#### [PROBLEM TO WORK ON]
The answer is an exact copy of the lines from the one with "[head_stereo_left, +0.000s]" to the end of the listing below, pictures left out.

══ DATASET EXTRACT ══

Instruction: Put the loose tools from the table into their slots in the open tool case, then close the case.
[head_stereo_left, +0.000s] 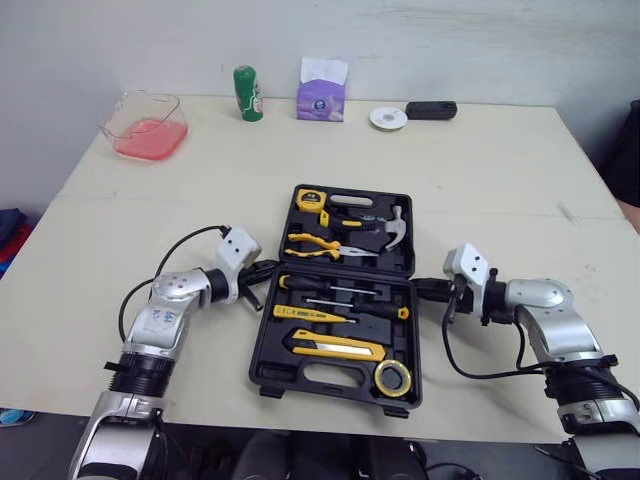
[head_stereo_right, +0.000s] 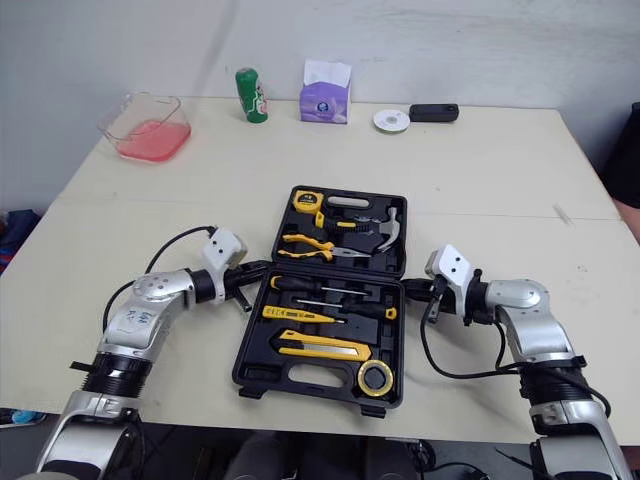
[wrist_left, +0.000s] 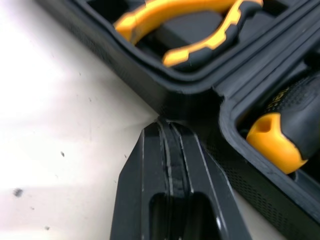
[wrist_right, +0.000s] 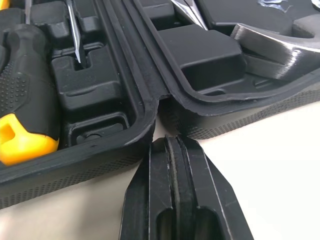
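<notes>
Tool case (head_stereo_left: 340, 290) lies open mid table (head_stereo_left: 480, 180), tools all look slotted. Left gripper (head_stereo_left: 264, 273) and right gripper (head_stereo_left: 422, 291), fingers pressed together, empty, touch its hinge ends. Closing remains.

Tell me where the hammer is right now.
In the head views, the hammer lies in the far half of the tool case, on the robot's right, beside the pliers.
</notes>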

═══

#### [TASK RESPONSE]
[head_stereo_left, +0.000s] 
[head_stereo_right, +0.000s] 
[wrist_left, +0.000s] 
[wrist_right, +0.000s] 
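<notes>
Tool case (head_stereo_left: 340, 290) lies open mid table (head_stereo_left: 480, 180), tools all look slotted. Left gripper (head_stereo_left: 264, 273) and right gripper (head_stereo_left: 422, 291), fingers pressed together, empty, touch its hinge ends. Closing remains.

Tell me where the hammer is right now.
In the head views, the hammer lies in the far half of the tool case, on the robot's right, beside the pliers.
</notes>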

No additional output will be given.